Paul Daley and Joe Rizzo took a good, long test drive together before becoming entrepreneurs and now the two business partners are laying the groundwork for their children to follow in the footsteps in an industry that seems likely to be in high demand if the present portends the future.
The 56-year-old Daley and 58-year-old Rizzo are co-owners of Paul Davis Restoration of Metro New York, a disaster restoration and remodeling company that provides cleanup, restoration and remodeling services to residential and commercial properties.
Franchise owners for seven years, Daley and Rizzo learned the business by working as associates at a Paul Davis franchise serving Long Island, Daley for 14 years (eventually becoming vice president of operations) and Rizzo for six.
They both have children involved in the business. Rizzo’s son, Michael, is an associate, while his daughter, Gina, is office manager and job cost accountant. Daley’s daughter, Nicole, is mitigation manager.
While both men gained the invaluable experience of spending a combined 20 years in the industry before becoming Paul Davis franchisees, Daley said there is a difference when the buck stops at your desk.
“It takes a lot of hard work, dedication and having your eye on the prize,” Daley said. “As a franchise owner you must realize that you have taken the risk, you have invested your money and it is your responsibility to be successful.”
As franchise owners within the Paul Davis network, Daley and Rizzo are part of a $70-billion-plus industry with direct network program sales of more than $80 million. Paul Davis is also a premier insurance vendor with 22,000 assignments.
Daley and Rizzo serve customers in the Bronx, Manhattan, Queens and eastern Brooklyn. Although each had extensive industry experience, Rizzo said they had to be in business for two years before national insurers accepted them as “approved vendors” for insurance restoration jobs.
“The majority of our business right now is insurance restoration, but we are looking to diversify,” Rizzo said. “We are in a big push to be the ‘go-to’ company for property management companies.”
Added Daley: “Although having to wait to obtain national accounts sounds like a bad thing, it actually forced us to work harder to obtain business outside of national programs. We believe we are a better company because of that hard work.”
Since 1966, Paul Davis has been at the forefront of innovation in the property damage emergency services and restoration industry by pioneering such things as three-day drying and new water damage assessment and monitoring technology. Customer calls are returned within 30 minutes of first contact, teams are onsite within hours and all work is thoroughly documented.
Similar to other companies in the disaster restoration industry, the work of Paul Davis franchise owners is most appreciated when its services are needed most. According to reports, weather-related disasters are growing at an alarming pace. The United Nations Office for Disaster Risk Reduction found that between 1995 and 2015, storms wrought more than $1 trillion in economic losses worldwide, with North and South America ($870 billion), enduring the largest amount of financial damage.
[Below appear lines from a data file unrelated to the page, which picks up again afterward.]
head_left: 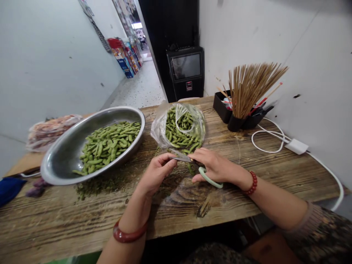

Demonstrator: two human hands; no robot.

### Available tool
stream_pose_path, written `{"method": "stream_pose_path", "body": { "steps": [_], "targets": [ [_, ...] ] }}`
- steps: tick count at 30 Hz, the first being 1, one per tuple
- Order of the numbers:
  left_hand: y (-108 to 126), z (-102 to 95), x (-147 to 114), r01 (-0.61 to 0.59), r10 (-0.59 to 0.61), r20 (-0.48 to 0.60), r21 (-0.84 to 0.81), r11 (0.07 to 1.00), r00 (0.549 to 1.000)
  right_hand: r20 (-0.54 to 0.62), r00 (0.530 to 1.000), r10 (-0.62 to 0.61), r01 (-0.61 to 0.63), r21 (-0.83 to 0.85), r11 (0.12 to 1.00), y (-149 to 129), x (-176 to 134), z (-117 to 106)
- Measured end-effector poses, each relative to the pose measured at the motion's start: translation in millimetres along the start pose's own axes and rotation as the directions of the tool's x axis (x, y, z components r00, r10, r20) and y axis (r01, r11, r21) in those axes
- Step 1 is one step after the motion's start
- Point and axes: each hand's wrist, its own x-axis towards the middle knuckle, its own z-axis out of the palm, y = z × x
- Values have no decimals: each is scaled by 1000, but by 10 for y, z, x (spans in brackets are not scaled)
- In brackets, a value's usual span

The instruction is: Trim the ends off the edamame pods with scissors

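Note:
My right hand (218,165) grips a pair of scissors with a pale green handle (210,179); their dark blades (182,159) point left. At the blade tips is my left hand (157,173), thumb and fingers pinched together, and whatever lies between them is too small or hidden to make out. Just beyond both hands stands a clear plastic bag (158,129) of green soybean pods (178,128), some at its near opening. On the left, a tilted steel basin (64,156) holds a heap of green pods (111,145). Small green trimmings (103,186) lie scattered below the basin.
Bamboo skewers (249,91) stand in a black holder (235,124) at the back right of the wooden table (242,198). A white cable with an adapter (297,146) runs along the right. Behind the basin sits a bagged pinkish bundle (52,130); a blue cloth (11,190) lies far left.

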Motion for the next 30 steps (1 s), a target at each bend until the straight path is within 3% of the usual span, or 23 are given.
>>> {"method": "stream_pose_path", "body": {
  "steps": [9, 17, 27, 30],
  "targets": [
    [87, 77, -14, -57, 61, -25, 152, 987, 998, 24, 999, 27, -26, -32, 999, -56, 11, -2],
    [22, 1, 14, -99, 101, 2, 210, 973, 995, 57, 997, 53, -50, -49, 998, -56, 0, -1],
    [24, -17, -5, 70, -66, -36, 108, 992, 997, 85, 996, 33, -29, -45, 999, -49, 9, 4],
    [38, -11, -6, 84, -83, -42, 27, 996, 996, 41, 998, 43, -42, -16, 999, -19, 15, 4]
  ]
}}
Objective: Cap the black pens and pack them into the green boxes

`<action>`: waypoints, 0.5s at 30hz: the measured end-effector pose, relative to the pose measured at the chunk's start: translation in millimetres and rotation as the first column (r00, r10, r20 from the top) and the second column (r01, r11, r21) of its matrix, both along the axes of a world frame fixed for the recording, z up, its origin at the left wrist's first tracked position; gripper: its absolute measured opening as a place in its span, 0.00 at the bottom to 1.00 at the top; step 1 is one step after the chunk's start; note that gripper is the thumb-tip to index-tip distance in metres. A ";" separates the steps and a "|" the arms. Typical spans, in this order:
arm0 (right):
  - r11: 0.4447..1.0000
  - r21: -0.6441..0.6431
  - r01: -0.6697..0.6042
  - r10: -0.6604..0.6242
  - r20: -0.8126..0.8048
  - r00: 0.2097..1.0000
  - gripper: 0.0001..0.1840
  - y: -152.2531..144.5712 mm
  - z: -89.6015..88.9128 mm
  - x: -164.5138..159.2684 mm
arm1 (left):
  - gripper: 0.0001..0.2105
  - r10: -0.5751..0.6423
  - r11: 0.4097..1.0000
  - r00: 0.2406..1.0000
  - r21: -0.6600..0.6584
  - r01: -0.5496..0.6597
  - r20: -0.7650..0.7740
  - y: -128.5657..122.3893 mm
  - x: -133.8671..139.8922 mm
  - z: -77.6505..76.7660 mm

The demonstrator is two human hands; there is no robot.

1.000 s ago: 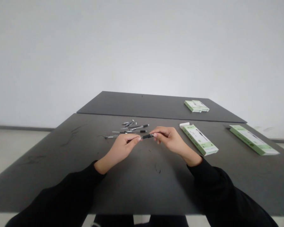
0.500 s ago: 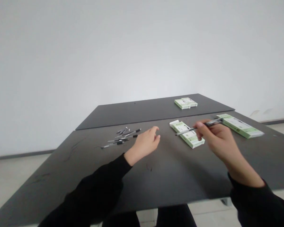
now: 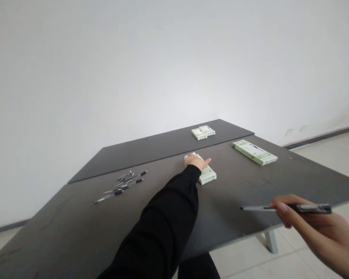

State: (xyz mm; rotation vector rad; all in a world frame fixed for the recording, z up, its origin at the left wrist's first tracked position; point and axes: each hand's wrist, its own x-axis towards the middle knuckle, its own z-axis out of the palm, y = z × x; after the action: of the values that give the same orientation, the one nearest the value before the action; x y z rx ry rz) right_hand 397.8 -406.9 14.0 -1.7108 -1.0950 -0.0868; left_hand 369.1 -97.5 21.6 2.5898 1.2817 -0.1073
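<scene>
My right hand (image 3: 317, 228) pinches a gel pen (image 3: 256, 208) with a clear barrel and black parts. The pen lies level above the table's front edge, its thin end pointing left. My left hand (image 3: 196, 160) is stretched over the far end of a green and white pen box (image 3: 208, 176). Its thumb sticks out to the right, apart from the fingers, and it appears to touch the box. Part of the box and some fingertips are hidden. Several loose pens (image 3: 116, 192) lie left of my left sleeve, with small pieces (image 3: 125, 176) just behind them.
A longer green and white box (image 3: 256, 152) lies on the right of the dark table (image 3: 84, 217). Two more boxes (image 3: 203, 132) lie together on the rear table section. A seam runs between the two sections, and a white wall stands behind.
My left hand has moved forward onto the pen box. My right hand has drawn back to the lower right with the pen. The view has turned to the right.
</scene>
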 end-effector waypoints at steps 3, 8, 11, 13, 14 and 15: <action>1.000 0.010 -0.026 0.025 0.025 0.999 0.12 -6.6 -5.0 -2.5 | 0.50 0.067 0.998 0.998 -0.020 -0.068 -0.011 8.4 4.7 -6.9; 1.000 -0.003 -0.007 0.007 0.000 1.000 0.16 -6.2 -9.8 -5.4 | 0.37 -0.057 0.994 0.997 -0.090 0.061 0.046 29.1 -16.3 -7.4; 1.000 -0.018 -0.025 0.025 -0.019 1.000 0.20 -0.5 -9.6 -12.2 | 0.23 -0.157 0.975 0.983 -0.145 0.170 0.099 39.5 -43.2 -2.5; 0.998 -0.032 -0.063 0.062 -0.020 0.998 0.21 4.5 -6.5 -20.0 | 0.25 -0.173 0.969 0.973 -0.149 0.196 0.149 42.3 -64.6 1.0; 0.996 -0.040 -0.083 0.083 -0.017 0.996 0.21 7.2 -4.1 -24.2 | 0.29 -0.173 0.970 0.968 -0.140 0.200 0.183 41.9 -76.4 2.3; 0.994 -0.047 -0.101 0.101 -0.016 0.995 0.21 10.2 -1.4 -28.2 | 0.33 -0.170 0.972 0.960 -0.126 0.201 0.220 40.2 -88.8 3.3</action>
State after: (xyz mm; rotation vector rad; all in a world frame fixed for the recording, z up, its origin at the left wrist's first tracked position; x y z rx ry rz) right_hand 369.5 -396.7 12.7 -1.6925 -1.1802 0.0143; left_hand 280.3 -57.2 24.9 2.5116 0.9210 0.0343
“The challenge we face every day is how to constantly grow an everyday business that can still handle the next big storm or weather anomaly as it happens,” Rizzo said.
With their children holding key roles in the company and a strong roster of employees, Rizzo and Daley believe they have a strong foundation in place as their Paul Davis franchise continues to grow.
“Restoration businesses are not a business in a box,” said Rizzo, who worked as an insurance adjuster and owned his own construction business before joining Paul Davis. “It requires extensive training and lots of funding. But we are truly problem-solvers for our customers.”
Before joining Paul Davis, Daley said he had never even heard of the restoration industry, had no construction knowledge and wasn’t even a computer user. Now Rizzo and Daley have not only succeeded on their own, they have positioned their children for small-business ownership in a growing business.
“As you grow and add employees, you must instill in them your theories for success,” Daley said. “In five years I see myself in more of a consultant’s role in our organization. Of course, this is ‘our baby,’ so Joe and I will continue to monitor operations to make sure we maintain the reputation we have in this industry.”